This excerpt is from Ivan Andreyev's Russia's Catacomb Saints (Platina, CA: St. Herman of Alaska Press, 1982), 15-21. .

IN JULY 16/29, 1927, Metropolitan Sergius of Nizhni-Novgorod, the then acting Locum Tenens of the Patriarchal Throne of Moscow, issued his infamous "Declaration" of the loyalty of the Russian Orthodox Church to the Soviet government and solidarity with its "joys" and "sorrows." This document was published in the official Soviet newspaper Izvestia on August 6/19 of the same year, and was the overt cause of the fundamental division which occurred then in the Russian Church and has lasted up to the present day. In the words of a church historian of this period (himself a "Sergianist"), the year of the Declaration was "a turning point. Up until now the whole life of the church proceeds under the sign of this year" (A. Krasnov-Levitin, Memoirs, YMCA Press, 1977, p. 91, in Russian).

This division is not merely one between two totally independent church organizations (though it is that also); more basically it is a division between two entirely different views of what the Church of Christ is and how it should act in this sinful world while conducting its children to the banks of the eternal sinless life in the Kingdom of Heaven.

One view, that of the present-day Moscow Patriarchate, to which the name of "Sergianism" has been most fittingly applied, sees the Church first of all as an organization whose outward form must be preserved at any cost; disobedience to or separation from this organization is regarded as an act of "schism" or even "sectarianism." The apologists for Sergianism, both within and outside Russia, continually emphasize that Metropolitan Sergius' policy "preserved" the hierarchy, the church organization, the church services, the possibility of receiving the Holy Mysteries, and that this is the chief business of the church or even its whole reason for existing. Such apologies, products of the general decline of the Orthodox church consciousness in our times, are themselves symptoms of the ecclesiastical disease of Sergianism, of the loss of contact with the spiritual roots of Orthodox Christianity and the replacement of living and whole Orthodoxy by outward and "canonical" forms. This mentality is perhaps the chief cause for the spread of Protestant sects in present-day Russia: the mere semblance of the primacy of spiritual concerns (even if devoid of true Christian content) is enough to overwhelm the mere attachment to outward forms among many millions of Russians who are convinced that the Sergianist church (because it is the only one visible) is Orthodoxy.

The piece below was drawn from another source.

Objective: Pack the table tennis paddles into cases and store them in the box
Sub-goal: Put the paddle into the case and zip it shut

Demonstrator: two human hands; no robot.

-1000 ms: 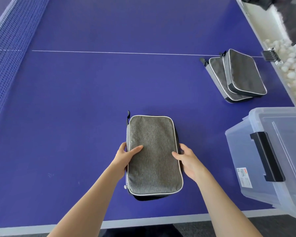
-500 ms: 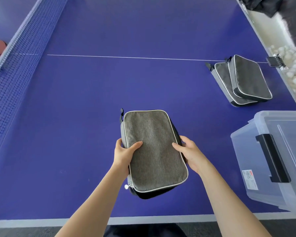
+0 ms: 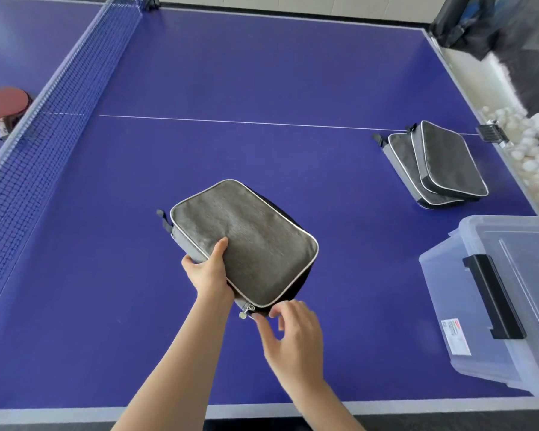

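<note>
We have swung the grey paddle case (image 3: 246, 237) diagonal, long axis far-left to near-right, our left hand (image 3: 209, 275) gripping its edge over the desk (image 3: 293, 150), and the zipper pull (image 3: 243, 314) now lies just left of the loosely spread, empty fingers (image 3: 274, 312) of our right hand (image 3: 293, 334).

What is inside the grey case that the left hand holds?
The contents cannot be seen: the fabric top of the grey case covers them. Only a dark strip shows along its near edge.
</note>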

The other view, that of the True-Orthodox or Catacomb Church of Russia, sees the first responsibility of the Orthodox Church to be faithfulness to Christ and to the true Spirit of Orthodoxy, at whatever external cost. This mentality does not at all disdain external forms; we know that the Catacomb Church has preserved the Divine services and the church hierarchy down to our own day. The external cost of the Catacomb Church's faithfulness to true Orthodoxy has been the loss of immediate influence over the masses of the Russian people, many of whom do not even know of its existence and the majority of whom would not know where or how to enter into contact with its members. But the loss of outward influence has as its counterpart a moral and spiritual authority which cannot be appreciated by those who judge these matters outwardly, but which will become evident when freedom returns to Russia.

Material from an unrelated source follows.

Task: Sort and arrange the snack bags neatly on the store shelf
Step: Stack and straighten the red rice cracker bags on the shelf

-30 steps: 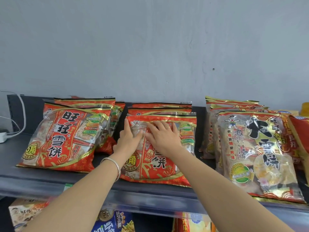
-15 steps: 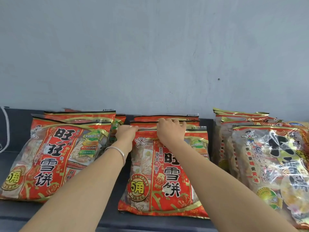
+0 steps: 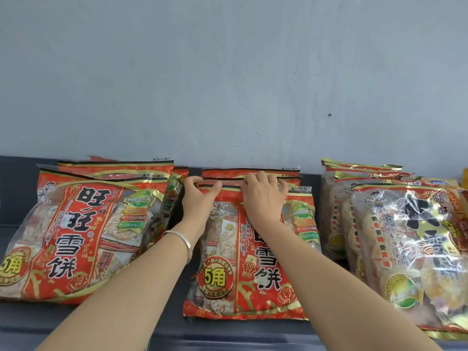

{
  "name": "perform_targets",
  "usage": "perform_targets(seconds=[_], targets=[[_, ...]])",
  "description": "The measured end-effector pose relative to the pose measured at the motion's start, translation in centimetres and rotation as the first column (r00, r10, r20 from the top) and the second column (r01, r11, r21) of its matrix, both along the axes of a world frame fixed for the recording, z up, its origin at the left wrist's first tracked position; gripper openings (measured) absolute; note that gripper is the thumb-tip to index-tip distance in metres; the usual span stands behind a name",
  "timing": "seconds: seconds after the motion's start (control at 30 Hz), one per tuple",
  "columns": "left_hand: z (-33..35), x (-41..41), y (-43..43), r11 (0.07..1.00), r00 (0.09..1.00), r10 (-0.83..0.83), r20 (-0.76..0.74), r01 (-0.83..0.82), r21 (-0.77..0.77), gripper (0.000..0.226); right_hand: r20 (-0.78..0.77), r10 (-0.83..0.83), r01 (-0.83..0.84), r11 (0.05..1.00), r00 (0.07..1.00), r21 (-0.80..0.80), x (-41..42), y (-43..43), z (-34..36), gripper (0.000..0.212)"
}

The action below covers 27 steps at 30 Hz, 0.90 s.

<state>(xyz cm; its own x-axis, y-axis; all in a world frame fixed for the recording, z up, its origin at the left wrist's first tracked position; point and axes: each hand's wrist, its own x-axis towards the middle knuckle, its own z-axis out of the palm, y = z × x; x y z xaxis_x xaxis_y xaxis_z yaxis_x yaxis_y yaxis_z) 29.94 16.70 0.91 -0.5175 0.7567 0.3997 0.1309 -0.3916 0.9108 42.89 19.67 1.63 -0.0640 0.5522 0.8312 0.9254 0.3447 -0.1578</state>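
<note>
The left hand (image 3: 200,197) and right hand (image 3: 264,196) both pinch the top of the middle red bag (image 3: 253,269) on the shelf (image 3: 101,323); they should pull evenly so it sits straight.

**Shop interior: retail shelving.** A dark grey shelf (image 3: 30,323) set against a plain pale wall (image 3: 228,72) carries packaged goods in front-facing stacks. The middle stack (image 3: 253,274) of red snack bags lies under both hands, with the left hand (image 3: 200,201) and the right hand (image 3: 266,198) gripping its top edge. A left stack (image 3: 76,236) of the same red bags lies just left of the left hand. A clear-and-gold stack (image 3: 405,249) stands to the right of the right hand. Duplicate stock grouped by kind (the front red bags carry a round "5角" badge) marks merchandise laid out for sale.
</note>
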Motion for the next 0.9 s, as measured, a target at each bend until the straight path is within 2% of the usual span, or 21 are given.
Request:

The mentality of the Catacomb Church in the USSR is best described in the words of its own members. Here is how I. M. Andreyev, an active participant in the church events of 1927 and later, describes the formation of the Catacomb Church in those years.

"According to the testimony of the close friend of Patriarch Tikhon, the professor and doctor of medicine M. A. Zhizhilenko (the former chief physician of the Taganka prison in Moscow), the Patriarch, not long before his death, becoming convinced, with great fear, that the boundary of the 'political' demands of the Soviet regime would go beyond the boundaries of faithfulness to the Church and Christ, expressed the idea that probably the only way for the Orthodox Russian Church to preserve faithfulness to Christ would be, in the near future, to go into the catacombs. Therefore, Patriarch Tikhon blessed Prof. Zhizhilenko to accept secret monasticism, and then, in the near future, in case the leading hierarchs of the Church should betray Christ and give over to the Soviet regime the spiritual freedom of the Church, to become a secret bishop.

"In 1927, when Metropolitan Sergius issued his Declaration, after which the church schism occurred, Prof. Zhizhilenko fulfilled the will of Patriarch Tikhon and became the first secret catacomb bishop, Maxim of Serpukhov.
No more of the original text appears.